15.07.2015- Çarşamba; Büyükçekmece - Hisarbeyli- Ormanlı
- Sabah 8.15’de kalktım.
Ormanlı’ya (Çatalca) gidip gitmeme konusunda hâlâ kararsızdım. Sonunda gitmeye
karar verdim.
Saat 10’da yola koyuldum.
Avcılar’da bir zincir marketten bir şeyler almak için içeri girdim. Adamların
malzeme sepetleri, leş gibi kirliydi. Çalışanlar o kadar vurdumduymazlardı ki,
nasıl olsa aldırmazlar diye, söylemeye bile gerek görmedim. Birkaç parça bir
şey alacaktım. Onlar için zaten sepete ihtiyaç yoktu. Laf aramızda, bu zincir
marketin sahibine, iktidar partisinden milletvekili olduktan sonra “Allah “Yürü
ya kulum!” demiş, o da bu fırsatı kaçırmayıp Türkiye’nin en yüksek gökdelenini
dikmişti.
Marketten sonra,
Büyükçekmece-Mimar Sinan Köprüsü ve oradan Çatalca yoluna devam ettim. Çatalca
Yolu E-5’e göre ara yol sayılırdı. 60-70 ile gidiyordum. Acelem yoktu,
geziyordum…
Camı açtım, bir zamanlar bu
davranışlarını karikatürize ettiğimiz taksi şoförleri gibi kolumun dirsekten
aşağısını camdan dışarı sarkıttım. Hatta ve hatta ben taksicileri bile
geçmiştim. Çünkü “Radyo Voyage”da dinlediğim müziğe, bir yandan da dışarı
sarkıttığım elimle arabanın kapısına vurarak, tempo bile tutuyordum.

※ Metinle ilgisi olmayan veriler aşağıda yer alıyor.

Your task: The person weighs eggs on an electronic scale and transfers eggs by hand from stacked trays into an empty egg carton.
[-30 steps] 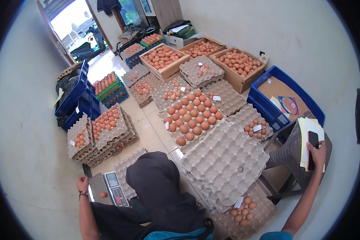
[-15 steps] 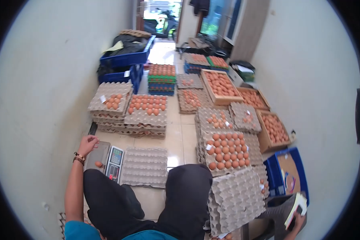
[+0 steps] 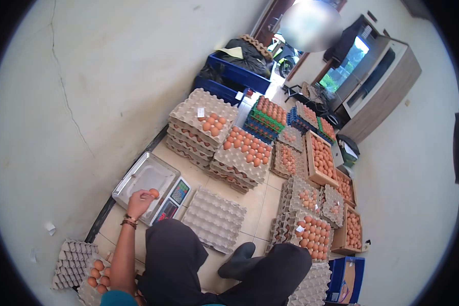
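Note:
My left hand (image 3: 139,203), with beaded bracelets on its wrist, has its fingers closed around a brown egg (image 3: 154,193). Both are over the metal pan (image 3: 147,174) of a digital scale, on the side nearest its keypad and display (image 3: 173,199). Just right of the scale, an egg tray (image 3: 214,218) of grey pulp lies on the tiles with no eggs in it. My right hand is out of the picture.
Stacked trays with eggs (image 3: 242,155) stand beyond the scale. More loaded trays (image 3: 311,237) and wooden crates of eggs (image 3: 321,160) line the right. At lower left are a tray of eggs (image 3: 89,283) and some bare trays (image 3: 71,265). Blue crates (image 3: 239,74) sit near the doorway.
My left hand has come down from above the scale onto the egg in the pan. The view has tilted and swung left. My right hand, earlier at a pale notepad-like thing, has left view.

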`<control>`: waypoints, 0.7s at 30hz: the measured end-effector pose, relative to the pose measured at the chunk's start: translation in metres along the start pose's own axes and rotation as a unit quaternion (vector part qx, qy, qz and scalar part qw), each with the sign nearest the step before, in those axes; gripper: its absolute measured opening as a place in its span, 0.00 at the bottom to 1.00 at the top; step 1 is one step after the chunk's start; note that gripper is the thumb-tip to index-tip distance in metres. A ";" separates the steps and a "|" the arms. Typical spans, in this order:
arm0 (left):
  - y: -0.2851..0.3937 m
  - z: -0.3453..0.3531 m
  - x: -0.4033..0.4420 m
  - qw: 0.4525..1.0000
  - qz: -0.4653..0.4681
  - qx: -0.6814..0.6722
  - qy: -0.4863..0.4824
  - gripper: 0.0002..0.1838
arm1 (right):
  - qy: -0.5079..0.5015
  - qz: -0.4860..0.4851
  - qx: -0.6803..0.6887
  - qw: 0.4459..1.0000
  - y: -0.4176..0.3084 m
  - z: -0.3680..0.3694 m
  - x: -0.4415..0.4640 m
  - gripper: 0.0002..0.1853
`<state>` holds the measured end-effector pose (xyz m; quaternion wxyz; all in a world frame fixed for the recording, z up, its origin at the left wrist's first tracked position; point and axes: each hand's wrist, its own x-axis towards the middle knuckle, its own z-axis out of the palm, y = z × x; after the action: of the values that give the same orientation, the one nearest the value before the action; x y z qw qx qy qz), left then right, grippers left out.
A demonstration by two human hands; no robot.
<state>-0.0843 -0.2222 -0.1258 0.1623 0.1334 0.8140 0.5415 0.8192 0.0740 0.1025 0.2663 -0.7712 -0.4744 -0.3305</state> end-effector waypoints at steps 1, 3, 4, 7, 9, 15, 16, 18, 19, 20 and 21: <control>-0.005 0.001 0.000 0.999 0.001 0.034 0.007 0.15 | 0.024 -0.056 0.006 0.998 -0.027 0.005 0.001 0.20; -0.029 0.011 0.003 0.997 -0.013 0.068 0.020 0.20 | 0.046 -0.176 0.034 0.983 -0.080 0.024 0.011 0.19; -0.036 0.015 0.003 0.995 -0.020 0.094 0.027 0.21 | 0.032 -0.216 0.060 0.974 -0.110 0.031 0.010 0.18; -0.059 0.025 0.005 0.992 -0.046 0.113 0.038 0.24 | -0.136 -0.250 0.220 0.933 -0.222 0.023 -0.003 0.17; -0.068 0.028 0.004 0.989 -0.049 0.126 0.060 0.23 | -0.194 -0.318 0.278 0.886 -0.294 0.008 -0.024 0.17; -0.094 0.042 0.006 0.981 -0.002 0.164 0.103 0.21 | -0.442 -0.400 0.391 0.701 -0.496 -0.072 -0.137 0.17; -0.086 0.039 0.003 0.981 -0.022 0.169 0.088 0.21 | -0.443 -0.452 0.369 0.680 -0.516 -0.070 -0.159 0.18; -0.081 0.040 0.004 0.979 -0.056 0.177 0.080 0.21 | -0.498 -0.535 0.339 0.593 -0.559 -0.083 -0.210 0.18; -0.082 0.042 0.006 0.979 -0.052 0.179 0.086 0.21 | -0.504 -0.564 0.342 0.558 -0.579 -0.089 -0.237 0.18; -0.084 0.044 0.006 0.978 -0.048 0.180 0.090 0.21 | -0.509 -0.591 0.345 0.522 -0.595 -0.090 -0.263 0.18; -0.084 0.045 0.006 0.978 -0.042 0.182 0.095 0.21 | -0.513 -0.622 0.341 0.483 -0.610 -0.084 -0.286 0.18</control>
<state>-0.0752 -0.2143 -0.2207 0.0799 0.0738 0.9155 0.3875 0.1490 0.1033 -0.0031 -0.0575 -0.1562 -0.9585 0.2315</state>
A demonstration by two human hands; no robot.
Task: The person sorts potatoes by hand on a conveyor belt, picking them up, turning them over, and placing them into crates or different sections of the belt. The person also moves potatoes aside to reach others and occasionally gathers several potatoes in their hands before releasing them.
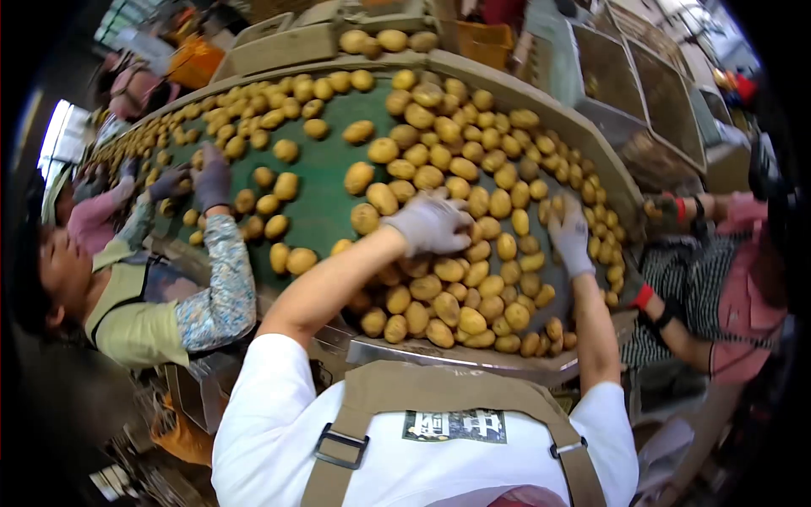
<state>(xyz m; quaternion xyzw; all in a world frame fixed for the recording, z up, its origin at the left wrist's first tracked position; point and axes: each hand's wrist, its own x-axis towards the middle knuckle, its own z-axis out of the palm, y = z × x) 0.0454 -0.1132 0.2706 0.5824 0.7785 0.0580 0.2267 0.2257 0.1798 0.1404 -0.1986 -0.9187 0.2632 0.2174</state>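
The flat conveyor belt (325, 203) is green, turning dark grey toward its right end. The round, smooth-skinned potatoes (448, 308) on it are golden yellow, some browner. Over the belt, the knitted fabric gloves on the left hand (431, 224) and right hand (570, 237) are pale lilac-grey. Below it, a white cotton shirt (279, 422) carries tan apron straps (334, 465). Left of it, a co-worker's fabric sleeve (220, 287) has a blue-and-white mottled print; right of it, a woven cloth apron (676, 279) is striped black and white

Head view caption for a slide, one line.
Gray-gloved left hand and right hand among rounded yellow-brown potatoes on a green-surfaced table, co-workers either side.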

Yol boyunca, masmavi bir gökyüzü
ve bu maviliklerin içine sanki özenle yerleştirilmiş gibi duran, havada asılı pamuk yığınları hissi veren
beyaz bulutlar, keyfimi daha da arttırıyordu.
“Beni, Yedikule’deki evimden 120
km mesafedeki bu yola, bu güzergâha getiren nedir” diye arada bir kendime
sorduğumda, pek cevabını bulamazdım. Fakat bu defa cevabını biliyorum: Varmak
değil, yolda olmaktı benim sevdiğim, istediğim, bana keyif veren…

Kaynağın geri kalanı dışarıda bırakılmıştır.